[Activity] Exact transcription begins at the first line of the material below and ends with the line holding "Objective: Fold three"; pictures are skipped.

[Data block]
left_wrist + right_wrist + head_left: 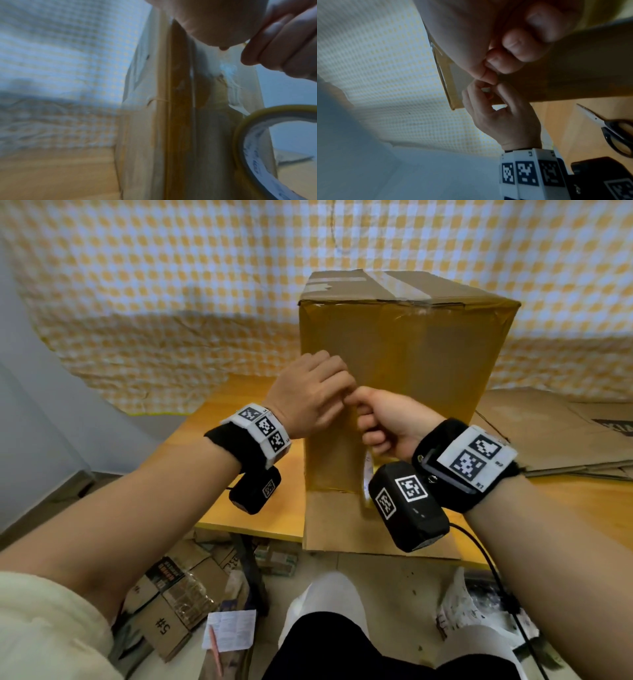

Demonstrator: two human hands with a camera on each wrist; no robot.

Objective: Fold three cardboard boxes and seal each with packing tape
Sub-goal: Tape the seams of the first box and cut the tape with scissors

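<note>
Fingers [489, 77] of both hands are pinching clear packing tape [233, 86] taut against the tall brown cardboard box [404, 364] standing on the wooden tabletop [233, 419], probably to tear it off the roll [248, 135].

Wooden table [239, 508]: upright cardboard box [404, 364], flattened cardboard [548, 433], scissors [611, 129].

Tall box [404, 392] stands upright mid counter [219, 474], blocking the centre, w/ both hands [310, 392] at its near face. Counter bare to box's left. Right side taken by flattened cardboard [555, 433]. Scissors [611, 131] lie on counter near box. Checked cloth [171, 285] hangs close behind.
</note>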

[Result of the task]
left_wrist + right_wrist + head_left: 

Demonstrator: two human hands with a camera on each wrist; no robot.

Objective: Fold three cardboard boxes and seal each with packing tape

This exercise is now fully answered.